Applicant Dr. Andreas Husch
Subject Area Molecular Biology and Physiology of Neurons and Glial Cells
Term from 2011 to 2013
Project identifier Deutsche Forschungsgemeinschaft (DFG) - Project number 203473599
 
Spinal cord injury (SCI) causes two major problems for the restoration of locomotor function. First, it eliminates rapid synaptic and slow modulatory inputs from the brain to the spinal locomotor central pattern generator (CPG) networks that are essential for normal activation of locomotion.

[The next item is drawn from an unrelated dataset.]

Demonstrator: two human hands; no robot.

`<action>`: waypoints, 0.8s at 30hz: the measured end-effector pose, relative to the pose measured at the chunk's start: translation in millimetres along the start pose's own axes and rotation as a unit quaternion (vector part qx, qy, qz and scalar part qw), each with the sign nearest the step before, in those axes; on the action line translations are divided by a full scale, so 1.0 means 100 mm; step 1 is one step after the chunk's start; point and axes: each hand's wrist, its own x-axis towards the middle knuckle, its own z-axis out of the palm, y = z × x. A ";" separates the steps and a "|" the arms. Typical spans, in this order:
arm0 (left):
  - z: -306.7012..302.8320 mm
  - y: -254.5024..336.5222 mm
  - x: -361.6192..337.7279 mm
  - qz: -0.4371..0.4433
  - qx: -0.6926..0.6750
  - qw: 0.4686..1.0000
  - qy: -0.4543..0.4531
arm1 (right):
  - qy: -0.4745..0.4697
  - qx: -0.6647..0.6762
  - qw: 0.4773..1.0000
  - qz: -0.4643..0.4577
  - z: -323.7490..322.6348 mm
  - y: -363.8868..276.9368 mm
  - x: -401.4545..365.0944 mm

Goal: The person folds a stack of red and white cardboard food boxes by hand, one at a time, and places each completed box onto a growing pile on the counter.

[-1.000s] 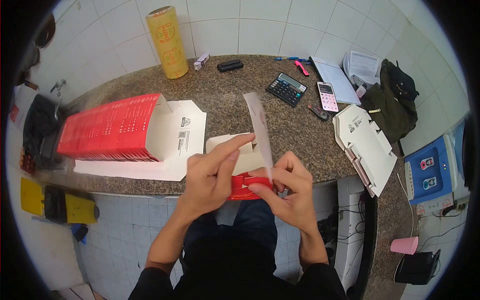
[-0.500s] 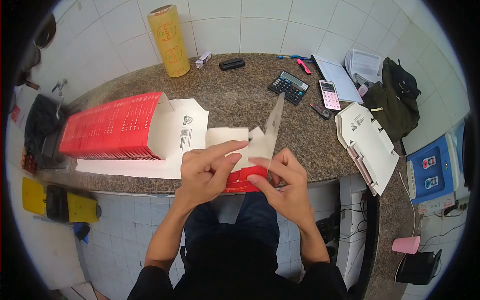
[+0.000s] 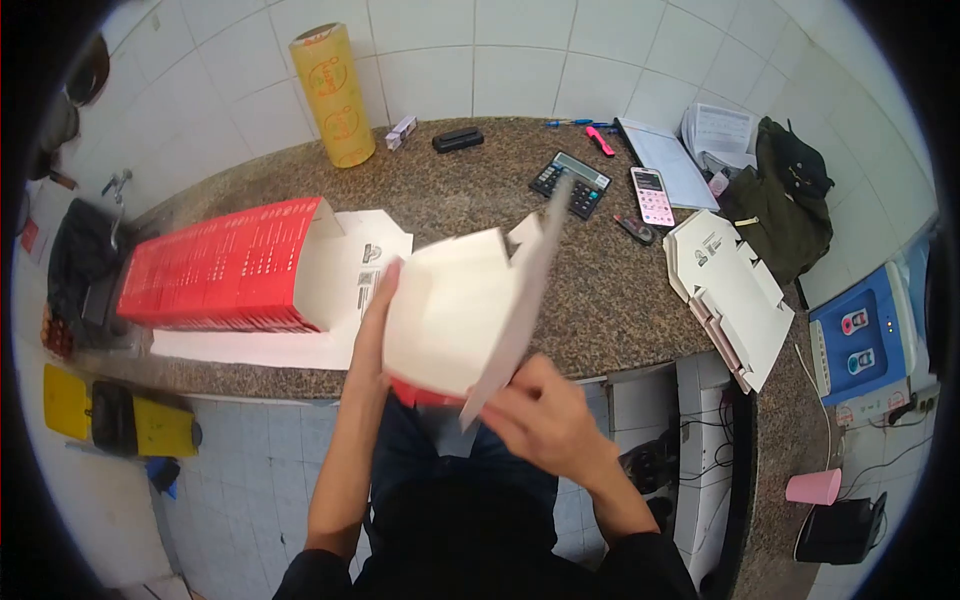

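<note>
Centrally, seen from above, a person holds a half-folded carton [image 3: 450, 310] at the near edge of a speckled stone counter [image 3: 620, 310]; its pale inside is uppermost and a red outer face shows along the near side. Directions are from the carton, with twelve towards the tiled wall [image 3: 520, 75].

At nine o'clock, the left hand [image 3: 375, 330] lies along the carton's side wall; its far fingers are hidden behind the cardboard, so whether they grip cannot be told. Between four and five o'clock, the right hand [image 3: 545, 415] is closed on the carton's near corner, fingers curled at the foot of an upright, blurred lid panel [image 3: 530, 300]. Whether the carton touches the counter is unclear.

Between nine and ten o'clock, a long stack of red cartons [image 3: 220, 265] rests on its side on a white printed sheet [image 3: 385, 230]. A yellow roll [image 3: 335, 100] stands at eleven, a black case [image 3: 458, 140] lies at twelve, and a calculator [image 3: 552, 186] sits between one and two. A phone [image 3: 652, 195] is at two. At three, flat white cardboard blanks [image 3: 735, 300] lie near a blue appliance [image 3: 875, 310]; a pink cup [image 3: 814, 487] is at four.
</note>
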 end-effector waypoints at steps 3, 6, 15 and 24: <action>0.09 -0.02 -0.27 -0.024 -0.045 0.997 -0.056 | -0.129 0.022 0.991 -0.012 0.00 -0.12 -0.12; 0.18 -0.06 -0.45 -0.061 -0.018 0.996 -0.062 | -0.199 0.113 0.973 -0.013 0.00 -0.22 -0.12; 0.34 -0.10 -0.64 -0.189 0.041 0.980 -0.047 | 0.161 0.506 0.758 0.378 0.52 0.36 -0.43; 0.35 0.05 -0.74 -0.219 0.009 0.975 -0.037 | -0.019 0.506 0.828 0.239 0.21 0.43 -0.39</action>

Second, the isolated spinal cord undergoes slow denervation-induced changes, including alterations in synaptic strength and intrinsic properties of spinal neurons. This could affect the proper function of the CPG. Most current research on recovery from SCI focuses on the first problem. I hypothesize that the second problem is just as serious: if the CPG networks become dysfunctional over time due to the loss of descending synaptic and modulatory inputs, restoration of inputs may come too late to restore function. Therefore I will study the effect of SCI on properties of locomotor controlling interneurons. With my preliminary work, I have solved the longstanding problem in the field, to record from adult, behaviorally mature mouse spinal interneurons, by a combination of new surgical techniques and perforated patch recordings. For the first time, I can study the intrinsic properties and serotonergic neuromodulation of identified interneurons in adult mouse spinal cords. With this essential baseline I will examine the changes in intrinsic properties of identified interneurons after SCI. I will then address the possible physiological mechanisms for these changes and whether replacement therapy with serotonin agonists after spinal cord injury prevents the plastic changes. I will work with transgenic mice that express fluorescent proteins in spinal V2a interneurons. My preliminary data confirm the feasibility of the project and indicate that there are substantial changes in the properties of spinal interneurons after SCI. It is likely that changes in the properties of locomotion coordinating interneurons impair recovery of locomotor function after SCI.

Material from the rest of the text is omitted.